▸ **About this task**
Pull every line containing "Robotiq" out of the listing below.

▸ **Data supplied**
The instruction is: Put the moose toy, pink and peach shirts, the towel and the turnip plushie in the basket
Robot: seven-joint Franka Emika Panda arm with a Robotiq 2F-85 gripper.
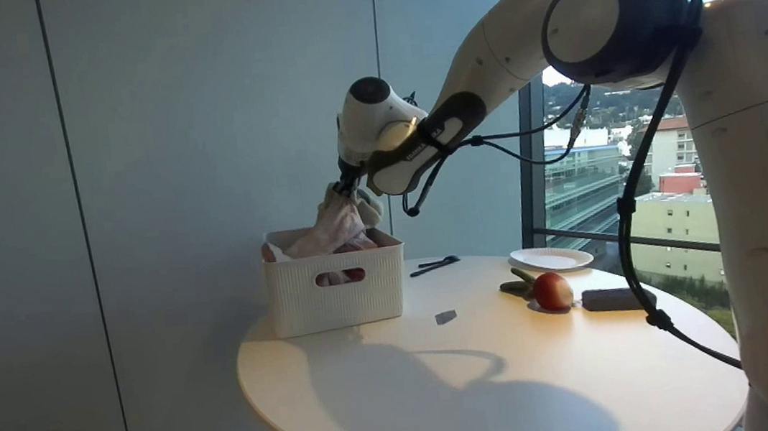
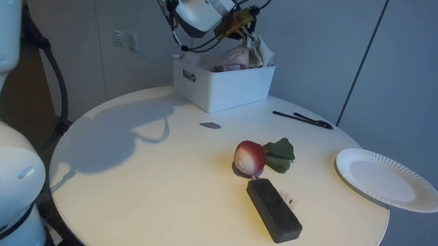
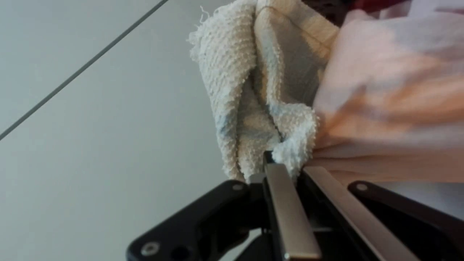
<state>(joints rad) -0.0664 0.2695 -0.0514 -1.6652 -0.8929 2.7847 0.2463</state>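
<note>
Wrist view: hand (image 3: 291, 171) nearly closed on the towel (image 3: 232, 69)

In an exterior view the white basket (image 2: 241, 91), straight-sided with a slot cutout, stands upright at the upper centre of the frame. Crumpled pink-peach shirt fabric (image 2: 230, 58) lies in it, rising above the rim; whether one shirt or two, I cannot tell. Just beside it the cream towel (image 3: 228, 72), frayed at one corner, is bunched above the rim. The red-and-cream turnip plushie (image 2: 248, 158), green-leaved, lies just right of centre, outside the basket
</note>
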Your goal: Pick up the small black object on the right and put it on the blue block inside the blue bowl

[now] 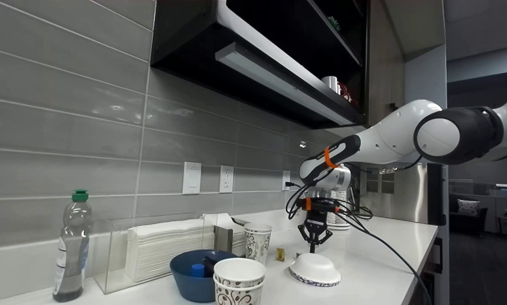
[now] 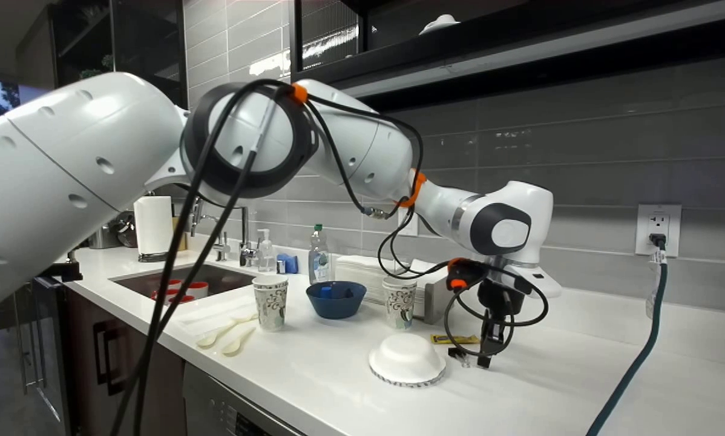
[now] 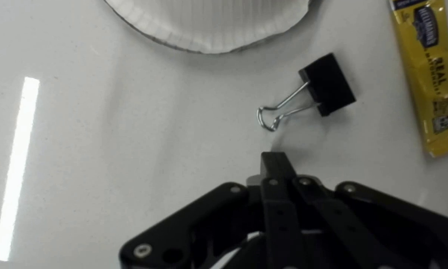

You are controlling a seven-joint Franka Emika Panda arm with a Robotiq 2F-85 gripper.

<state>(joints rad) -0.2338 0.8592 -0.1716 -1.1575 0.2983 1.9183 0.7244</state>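
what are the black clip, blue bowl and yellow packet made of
Clip: probably painted steel, fairly matte black, with a bare wire handle that gleams silvery.
Bowl: smooth, evenly blue, low sheen; plastic or ceramic, I can't tell.
Packet: likely plastic or foil film, with a soft sheen on its printed face.

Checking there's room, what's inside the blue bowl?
In the blue bowl are a blue block and an unclear dark item. The bowl's near wall hides the bottom; paper cups cover part in an exterior view. Anything lower can't be seen.
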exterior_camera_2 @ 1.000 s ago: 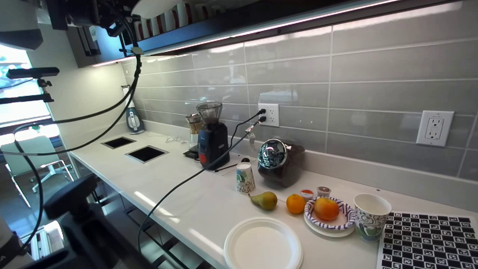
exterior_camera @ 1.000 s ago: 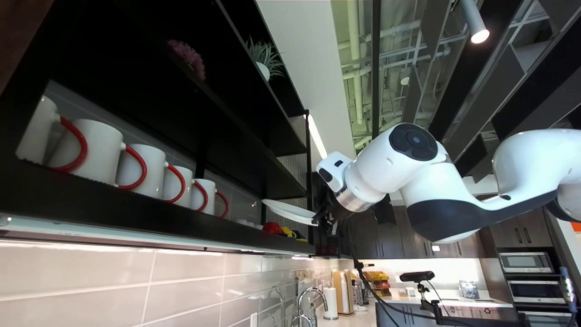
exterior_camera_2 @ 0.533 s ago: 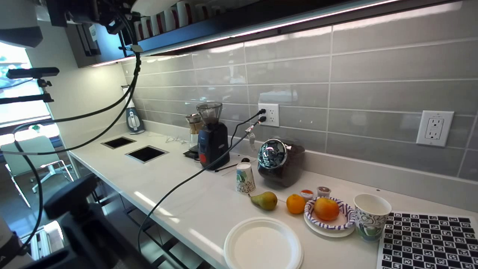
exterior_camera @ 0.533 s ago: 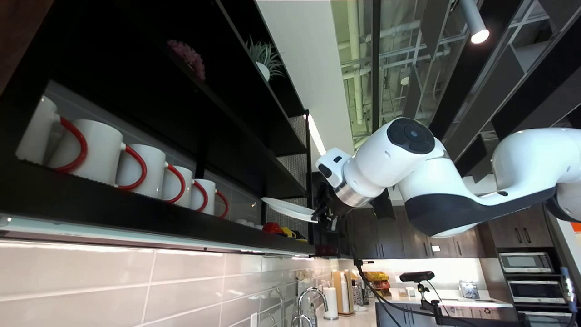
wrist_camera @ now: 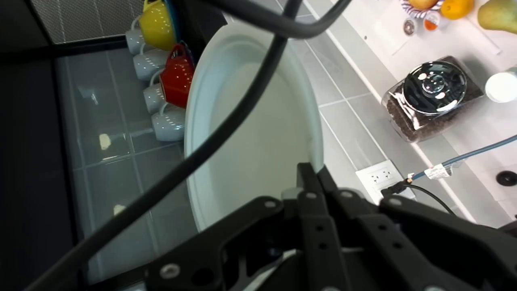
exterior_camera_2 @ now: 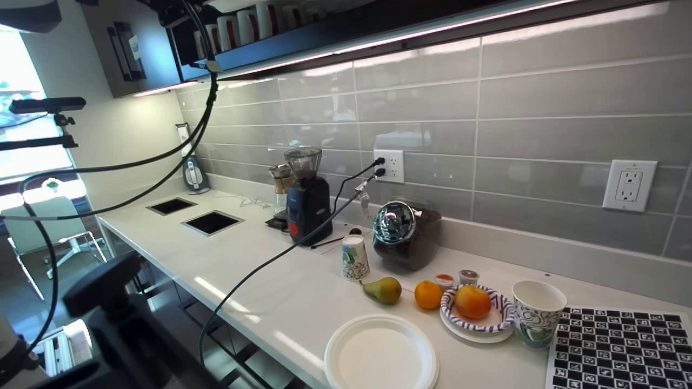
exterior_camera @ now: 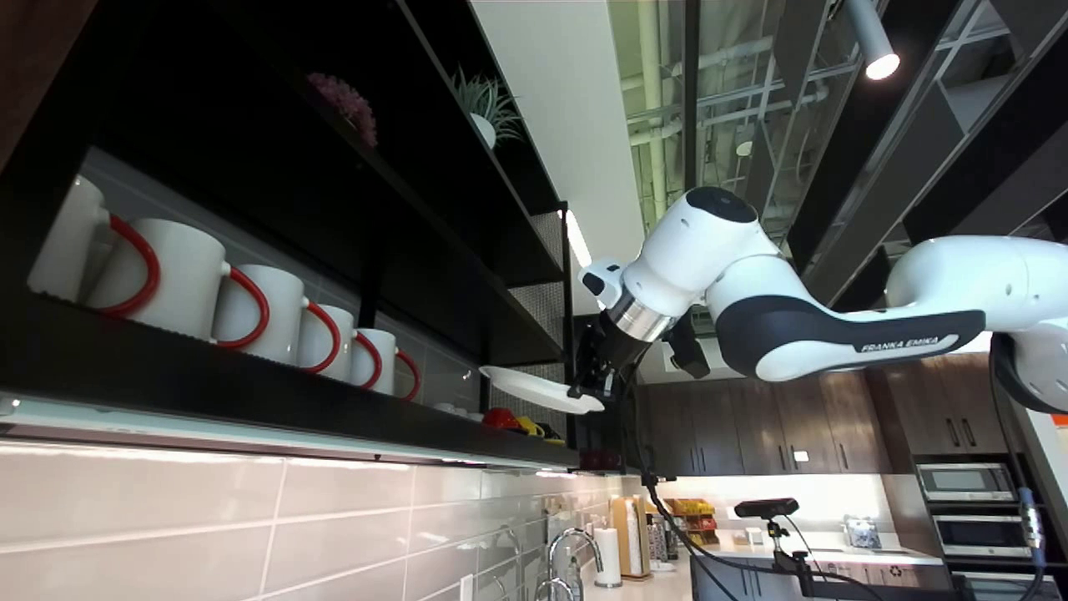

▸ **Completed exercise**
Robot: seven-joint Franka Emika Panda arm with a Robotiq 2F-85 gripper.
You are controlling a seven-joint Franka Emika Panda arm with a Robotiq 2F-85 gripper.

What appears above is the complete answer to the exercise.